Meister Francke - Schmerzensmann

Meister Francke, Der Schmerzensmann (1435)

In diesen Tagen ist für Christen eine Leidenszeit angesagt. Wörtlich übersetzt heißt nämlich Passionszeit – also die vierzig Tage Vorbereitung auf das Osterfest – „Leidenszeit“. Allerdings sollen dabei Christen nicht selbst leiden, sondern vielmehr das Leiden Jesu Christi betrachten. Die Stationen seines Kreuzweges – was Jesus für uns ertragen hat – wollen auf uns einwirken. So lautet die erste Strophe eines bekannten Passionslieds: „Herr, stärke mich, dein Leiden zu bedenken, / mich in das Meer der Liebe zu versenken, / die dich bewog, von aller Schuld des Bösen / uns zu erlösen.“ (EG 91)

Jesu Leiden zu bedenken heißt nicht etwa Gefallen am Leiden zu finden. Sein menschliches Leiden will vielmehr auf die göttliche Liebe hin durchschaut sein. Der Heiland leidet nicht nur vor uns, sondern für uns, als wolle er uns zusagen: „Ich, Immanuel, ‚Mit-uns-Gott‘ zeige euch meinen Schmerz für Euch.“ Durch Menschenschuld sind ihm die Wunden geöffnet, dringt der Todesschmerz in sein Leben ein.

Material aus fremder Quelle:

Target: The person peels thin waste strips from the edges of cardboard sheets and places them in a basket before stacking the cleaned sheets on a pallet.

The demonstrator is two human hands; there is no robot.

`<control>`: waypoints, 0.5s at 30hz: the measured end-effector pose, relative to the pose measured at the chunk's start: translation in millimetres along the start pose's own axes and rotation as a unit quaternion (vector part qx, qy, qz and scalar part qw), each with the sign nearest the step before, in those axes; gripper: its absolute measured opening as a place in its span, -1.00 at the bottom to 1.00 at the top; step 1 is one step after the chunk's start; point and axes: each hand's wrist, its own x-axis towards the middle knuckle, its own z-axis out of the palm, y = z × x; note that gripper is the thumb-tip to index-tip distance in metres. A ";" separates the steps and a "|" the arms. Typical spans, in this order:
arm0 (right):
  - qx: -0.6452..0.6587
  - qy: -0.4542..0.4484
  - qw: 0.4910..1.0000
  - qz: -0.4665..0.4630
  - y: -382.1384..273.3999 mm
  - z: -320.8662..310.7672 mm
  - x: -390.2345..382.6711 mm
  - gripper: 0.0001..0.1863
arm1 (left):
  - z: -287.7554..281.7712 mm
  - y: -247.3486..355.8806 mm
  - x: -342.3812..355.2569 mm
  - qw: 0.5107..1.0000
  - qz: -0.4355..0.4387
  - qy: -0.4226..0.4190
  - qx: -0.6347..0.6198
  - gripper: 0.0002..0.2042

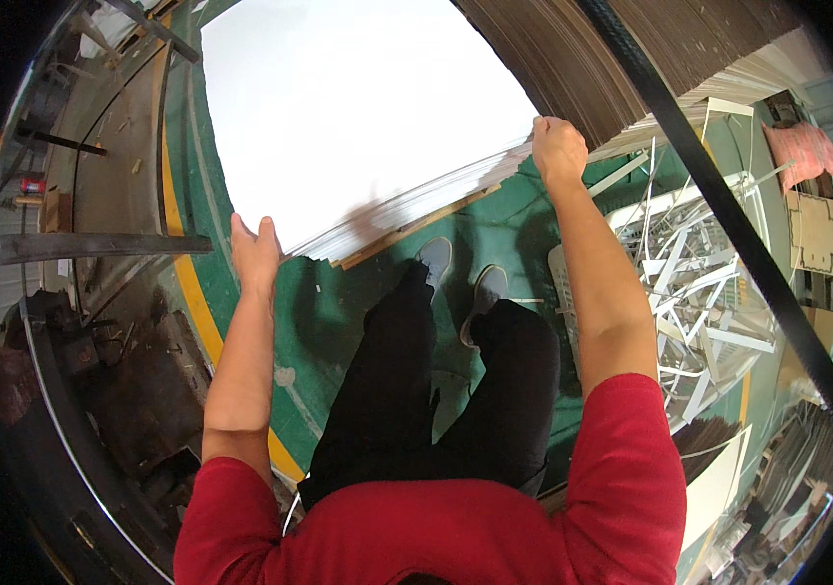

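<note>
A large white sheet lies over a stack of thin white sheets with uneven near edges, on a wooden board. My left hand grips the white sheet at its near-left corner, thumb and fingertips against the edge. My right hand is closed on the near-right corner, its fingers partly hidden. Both arms reach forward over my legs.
Tall brown board stacks stand upper right. A white crate of offcut strips and a pink sack are on the right. A black diagonal bar crosses there. Dark machinery and metal bars line the left; green floor surrounds my feet.
</note>
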 end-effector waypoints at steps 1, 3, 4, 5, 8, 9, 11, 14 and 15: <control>0.000 -0.005 1.000 0.001 -0.4 -0.5 -1.1 -0.62 | -0.8 2.1 -1.0 1.000 0.004 -0.004 0.012 -0.31; 0.012 -0.019 1.000 0.018 -1.0 -0.7 -3.3 -0.62 | -3.0 7.9 -2.6 1.000 0.023 -0.005 0.017 -0.28; 0.020 -0.016 0.999 0.020 -1.2 -0.2 -4.4 -0.62 | -4.5 11.5 -3.0 0.999 0.018 -0.028 -0.005 -0.25; 0.033 -0.021 0.999 0.033 -1.0 0.3 -4.9 -0.62 | -6.6 15.4 -3.7 0.998 0.014 -0.049 -0.029 -0.22; 0.068 -0.012 0.997 0.043 -0.2 1.2 -3.7 -0.62 | -15.2 26.3 -11.9 0.995 0.035 -0.095 -0.011 -0.13; 0.075 -0.013 0.996 0.040 0.0 0.9 -3.0 -0.62 | -19.1 29.2 -16.4 0.992 0.043 -0.117 -0.005 -0.07; 0.067 -0.043 0.996 0.044 -0.1 -0.3 -2.4 -0.62 | -27.6 33.4 -24.9 0.981 0.080 -0.134 0.112 -0.01; 0.038 -0.044 0.998 -0.009 -2.4 -3.4 -8.9 -0.57 | -33.6 34.9 -31.2 0.966 0.113 -0.161 0.167 0.02; 0.039 0.012 0.996 -0.075 -3.3 -3.6 -15.6 -0.53 | -34.1 34.1 -31.6 0.963 0.121 -0.164 0.174 0.02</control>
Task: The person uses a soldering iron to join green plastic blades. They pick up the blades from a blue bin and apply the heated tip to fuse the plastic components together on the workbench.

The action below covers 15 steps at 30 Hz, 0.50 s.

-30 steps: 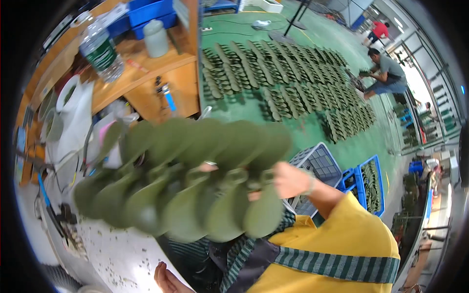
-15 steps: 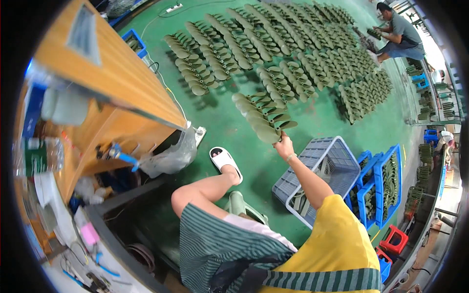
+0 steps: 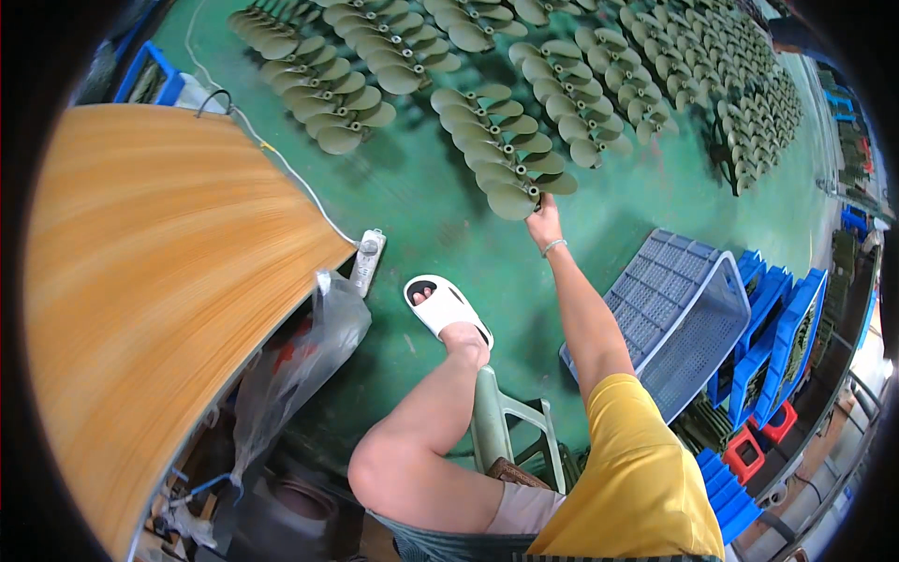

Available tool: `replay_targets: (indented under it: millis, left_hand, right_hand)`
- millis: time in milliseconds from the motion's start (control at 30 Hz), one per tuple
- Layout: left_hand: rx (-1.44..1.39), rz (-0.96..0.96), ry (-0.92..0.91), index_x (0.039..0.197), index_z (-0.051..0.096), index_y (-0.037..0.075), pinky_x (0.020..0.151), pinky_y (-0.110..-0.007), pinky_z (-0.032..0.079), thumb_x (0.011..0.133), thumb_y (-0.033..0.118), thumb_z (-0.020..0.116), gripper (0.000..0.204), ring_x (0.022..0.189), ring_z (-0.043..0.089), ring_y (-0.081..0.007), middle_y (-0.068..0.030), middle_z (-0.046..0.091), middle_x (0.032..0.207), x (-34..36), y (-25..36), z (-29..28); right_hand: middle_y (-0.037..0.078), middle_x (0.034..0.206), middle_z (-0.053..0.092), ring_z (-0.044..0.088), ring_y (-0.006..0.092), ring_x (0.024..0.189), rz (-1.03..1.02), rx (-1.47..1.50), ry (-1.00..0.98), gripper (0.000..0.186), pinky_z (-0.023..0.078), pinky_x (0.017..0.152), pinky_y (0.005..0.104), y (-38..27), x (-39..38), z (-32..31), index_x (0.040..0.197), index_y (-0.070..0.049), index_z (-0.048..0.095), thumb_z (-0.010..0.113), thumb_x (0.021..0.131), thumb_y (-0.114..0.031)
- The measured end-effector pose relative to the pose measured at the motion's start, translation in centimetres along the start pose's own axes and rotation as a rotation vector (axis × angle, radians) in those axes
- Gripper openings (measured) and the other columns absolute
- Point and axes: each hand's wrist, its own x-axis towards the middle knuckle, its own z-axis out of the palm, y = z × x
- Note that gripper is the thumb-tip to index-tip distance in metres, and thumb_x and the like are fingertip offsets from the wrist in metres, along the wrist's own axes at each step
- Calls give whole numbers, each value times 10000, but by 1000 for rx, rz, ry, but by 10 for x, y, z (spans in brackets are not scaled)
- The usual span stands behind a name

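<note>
My right hand (image 3: 543,222) reaches forward over the green floor, its fingers closed at the near end of a row of olive-green propellers (image 3: 511,200). The blades partly hide the fingertips. The pieces overlap one behind another, their round hubs lined up. On the left of this row lies a similar propeller row (image 3: 339,136), and another propeller row (image 3: 584,150) lies on its right. My left hand is out of view.
A wooden panel (image 3: 178,272) fills the left, beside a power strip (image 3: 368,260) and clear plastic bag (image 3: 304,365). A grey-blue crate (image 3: 670,300) lies tilted right of my arm, near blue trays (image 3: 791,347). A green stool (image 3: 489,426) stands by my leg.
The row of propellers in my right hand has moved forward and left, into the gap between neighbouring rows. My view has shifted, leaving the other person mostly cut off at the upper right.
</note>
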Motion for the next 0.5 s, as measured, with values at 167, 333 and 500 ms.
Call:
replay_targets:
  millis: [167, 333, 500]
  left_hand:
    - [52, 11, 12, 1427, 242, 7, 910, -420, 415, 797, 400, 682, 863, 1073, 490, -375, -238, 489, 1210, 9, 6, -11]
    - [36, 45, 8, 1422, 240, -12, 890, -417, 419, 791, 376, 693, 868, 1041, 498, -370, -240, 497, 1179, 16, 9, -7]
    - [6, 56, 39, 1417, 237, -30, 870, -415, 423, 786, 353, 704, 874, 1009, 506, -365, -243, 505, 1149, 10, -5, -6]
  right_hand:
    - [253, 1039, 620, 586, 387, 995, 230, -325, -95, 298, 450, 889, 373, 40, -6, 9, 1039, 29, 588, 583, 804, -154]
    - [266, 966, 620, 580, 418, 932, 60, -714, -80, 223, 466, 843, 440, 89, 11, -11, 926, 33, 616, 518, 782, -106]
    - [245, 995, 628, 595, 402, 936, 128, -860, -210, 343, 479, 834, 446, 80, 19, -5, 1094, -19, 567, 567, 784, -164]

Der Schmerz bleibt nicht länger nur menschlich, ein Los unserer irdischen Existenz, sondern reicht in die Tiefe Gottes hinein. Der Gott lässt uns nicht allein in unserem Schmerz. Im Leiden Jesu nimmt er Anteil an ihm. Sein Schmerz öffnet sich für unsere Schmerzen und für unsere Sünden. Darin zeigt sich seine Liebe. Der Gott, der seine sündenfremden Geschöpfe liebt, muss sie an seinem Sohn erleiden.

Für uns heißt dies umgekehrt: Wir haben uns selbst den Schmerzen und der menschlichen Sünde zu stellen. Ein Leben ohne Leid und Schmerz ist für uns auf Erden nicht vorgesehen. Und doch können wir, wenn wir den Blick auf Christus den Schmerzensmann richten, über die eigenen Schmerzen hinaussehen, ja „hinaushoffen“ zu Gott.